President Donald Trump’s speech on Inauguration Day, Jan. 20, a continuation of his populist “America First” campaign rhetoric, only energized their fears.

The “marchers” stood and inched along the packed streets with thousands of male supporters and their children. They chanted and waved handmade signs with pithy political slogans: “Love Trumps Hate,” “Women’s Rights Are Human Rights, Human Rights Are Women’s Rights,” “We’re Here For Bodily Integrity,” “We Have Pussy Power And We Will Use It.” “Women Rule” read one carried by a young man who trudged behind his sisters and mom on the way to the Dupont Circle Metro.

More than 50 famous and not so famous women speakers stood in line for the microphone at a hastily erected grandstand on Capitol Hill, where there were chants such as: “We will not go back to the ’50s.” “I am a Golden Oldie,” women’s rights icon Gloria Steinem, now 82 years old, said. “One of the advantages of a long life is I’ve seen when things were worse.” Now, she implied, they can get that way again if women do not actively resist.

Some of the speakers — Madonna, for instance — were loudly defiant, using unladylike language, to say the least. “Too vulgar for children in the crowd,” critics said later, and “too threatening” (the Material Girl announced that she had thought often after Trump’s election about “blowing up his White House”).

But few at the march heard the speeches. It was too crowded.

“The wonderful thing was to be here. To be part of the crowd. To walk and to have participated in the event if just for a few blocks,” a multigenerational group of women from Ohio wearing pussyhats told The Georgetowner. “To give voice to our issues.”
“We’re worried about the future of public schools,” said mother and daughter Norma and Monica Hanna. They had grown up in a middle-class African American community in Montgomery County, with good public schools that led to college educations. “Now we worry that Trump will deprive public schools of funds in favor of selective charter-school alternatives.”

“It’s been a fabulous day,” sighed one of the Ohio family members. “We had reserved flights months ago for Hillary’s inauguration.
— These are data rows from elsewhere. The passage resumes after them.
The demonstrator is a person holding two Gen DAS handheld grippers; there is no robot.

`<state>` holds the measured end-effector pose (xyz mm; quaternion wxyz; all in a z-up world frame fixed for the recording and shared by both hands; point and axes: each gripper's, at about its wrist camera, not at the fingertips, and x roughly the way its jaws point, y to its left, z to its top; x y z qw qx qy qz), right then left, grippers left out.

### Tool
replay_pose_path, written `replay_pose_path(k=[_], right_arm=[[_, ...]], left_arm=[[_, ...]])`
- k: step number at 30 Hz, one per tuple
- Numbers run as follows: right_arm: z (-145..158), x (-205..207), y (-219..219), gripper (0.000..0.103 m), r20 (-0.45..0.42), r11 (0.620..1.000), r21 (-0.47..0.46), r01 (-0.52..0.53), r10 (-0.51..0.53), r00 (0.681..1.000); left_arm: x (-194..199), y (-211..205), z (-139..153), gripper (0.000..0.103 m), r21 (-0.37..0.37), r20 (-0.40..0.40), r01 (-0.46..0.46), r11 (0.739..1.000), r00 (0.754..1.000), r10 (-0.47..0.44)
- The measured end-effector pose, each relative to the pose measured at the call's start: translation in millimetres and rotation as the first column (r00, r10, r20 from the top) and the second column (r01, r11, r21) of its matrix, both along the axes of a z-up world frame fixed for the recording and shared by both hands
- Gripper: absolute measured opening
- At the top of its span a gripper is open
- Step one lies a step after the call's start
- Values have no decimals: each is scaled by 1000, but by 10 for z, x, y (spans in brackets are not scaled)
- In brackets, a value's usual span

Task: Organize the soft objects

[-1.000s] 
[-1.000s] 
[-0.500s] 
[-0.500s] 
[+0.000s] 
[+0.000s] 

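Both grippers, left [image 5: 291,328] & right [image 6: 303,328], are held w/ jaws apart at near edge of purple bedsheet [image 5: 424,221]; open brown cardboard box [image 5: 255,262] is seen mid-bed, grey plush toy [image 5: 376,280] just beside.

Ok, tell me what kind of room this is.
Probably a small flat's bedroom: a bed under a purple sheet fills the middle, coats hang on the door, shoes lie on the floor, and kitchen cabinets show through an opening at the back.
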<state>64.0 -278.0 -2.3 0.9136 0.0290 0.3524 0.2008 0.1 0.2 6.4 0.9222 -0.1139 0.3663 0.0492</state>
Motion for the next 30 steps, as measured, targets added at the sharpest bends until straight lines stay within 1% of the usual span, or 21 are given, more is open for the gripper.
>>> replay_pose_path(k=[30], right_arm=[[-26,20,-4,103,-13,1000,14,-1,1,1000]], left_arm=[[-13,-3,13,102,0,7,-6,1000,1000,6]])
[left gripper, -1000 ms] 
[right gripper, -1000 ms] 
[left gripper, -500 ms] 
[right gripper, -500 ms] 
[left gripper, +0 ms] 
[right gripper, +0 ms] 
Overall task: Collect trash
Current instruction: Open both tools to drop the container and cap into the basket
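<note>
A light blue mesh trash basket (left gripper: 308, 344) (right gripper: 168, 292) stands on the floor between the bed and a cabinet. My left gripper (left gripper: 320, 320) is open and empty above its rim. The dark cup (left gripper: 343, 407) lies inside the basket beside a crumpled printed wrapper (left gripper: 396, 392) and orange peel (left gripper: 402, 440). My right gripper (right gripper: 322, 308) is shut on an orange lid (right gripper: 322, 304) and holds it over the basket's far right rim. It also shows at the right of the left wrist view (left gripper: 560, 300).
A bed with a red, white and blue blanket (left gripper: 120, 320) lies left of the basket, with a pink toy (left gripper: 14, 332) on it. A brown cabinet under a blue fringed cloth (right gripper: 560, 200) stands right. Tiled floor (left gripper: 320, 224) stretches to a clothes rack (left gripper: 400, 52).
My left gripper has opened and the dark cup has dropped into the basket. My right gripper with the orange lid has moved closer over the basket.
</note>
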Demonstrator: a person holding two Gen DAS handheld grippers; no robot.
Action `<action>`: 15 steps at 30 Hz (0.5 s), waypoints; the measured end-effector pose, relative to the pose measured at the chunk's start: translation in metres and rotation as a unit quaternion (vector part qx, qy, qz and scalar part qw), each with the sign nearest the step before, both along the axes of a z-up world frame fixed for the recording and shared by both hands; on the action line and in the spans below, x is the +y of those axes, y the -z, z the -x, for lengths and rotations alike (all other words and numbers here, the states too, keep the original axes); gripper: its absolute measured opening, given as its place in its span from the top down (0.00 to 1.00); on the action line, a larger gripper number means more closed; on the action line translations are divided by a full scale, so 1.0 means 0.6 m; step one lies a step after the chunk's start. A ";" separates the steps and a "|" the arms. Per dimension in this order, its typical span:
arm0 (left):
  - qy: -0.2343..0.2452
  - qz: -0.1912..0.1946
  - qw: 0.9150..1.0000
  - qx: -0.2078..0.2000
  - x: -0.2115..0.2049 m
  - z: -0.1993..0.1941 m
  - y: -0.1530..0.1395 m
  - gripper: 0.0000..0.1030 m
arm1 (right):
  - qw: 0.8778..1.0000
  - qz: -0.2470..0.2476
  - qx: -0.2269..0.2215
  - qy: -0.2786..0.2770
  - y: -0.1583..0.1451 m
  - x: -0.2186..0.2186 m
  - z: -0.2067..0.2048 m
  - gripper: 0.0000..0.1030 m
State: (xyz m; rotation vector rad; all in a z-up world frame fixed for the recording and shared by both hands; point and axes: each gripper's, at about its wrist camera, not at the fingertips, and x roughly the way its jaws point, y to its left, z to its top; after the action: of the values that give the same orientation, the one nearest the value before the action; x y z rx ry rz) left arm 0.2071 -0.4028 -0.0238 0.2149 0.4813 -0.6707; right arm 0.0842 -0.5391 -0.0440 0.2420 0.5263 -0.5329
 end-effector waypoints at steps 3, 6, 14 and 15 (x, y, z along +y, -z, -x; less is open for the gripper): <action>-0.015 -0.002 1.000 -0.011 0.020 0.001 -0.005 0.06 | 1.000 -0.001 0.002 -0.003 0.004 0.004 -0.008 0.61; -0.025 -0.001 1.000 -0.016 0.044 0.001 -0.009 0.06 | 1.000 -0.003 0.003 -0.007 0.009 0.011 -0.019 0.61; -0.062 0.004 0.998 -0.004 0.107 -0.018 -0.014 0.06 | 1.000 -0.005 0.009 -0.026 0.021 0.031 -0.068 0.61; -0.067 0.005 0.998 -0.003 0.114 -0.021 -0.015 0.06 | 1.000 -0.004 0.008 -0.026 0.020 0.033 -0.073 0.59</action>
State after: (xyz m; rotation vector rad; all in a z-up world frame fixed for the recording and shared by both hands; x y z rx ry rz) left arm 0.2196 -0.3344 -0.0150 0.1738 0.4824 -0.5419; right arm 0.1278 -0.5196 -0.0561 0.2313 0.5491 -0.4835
Then after the election we decided not to cancel but come for this instead. Yesterday [Inauguration Day], we cried and prayed. But today, we laughed and shouted. It’s been very cathartic. Very therapeutic.”

And tomorrow, what happens? she was asked.

“Tomorrow we go home and start organizing,” several family members said together. “It’s time now to stop grieving and start moving.”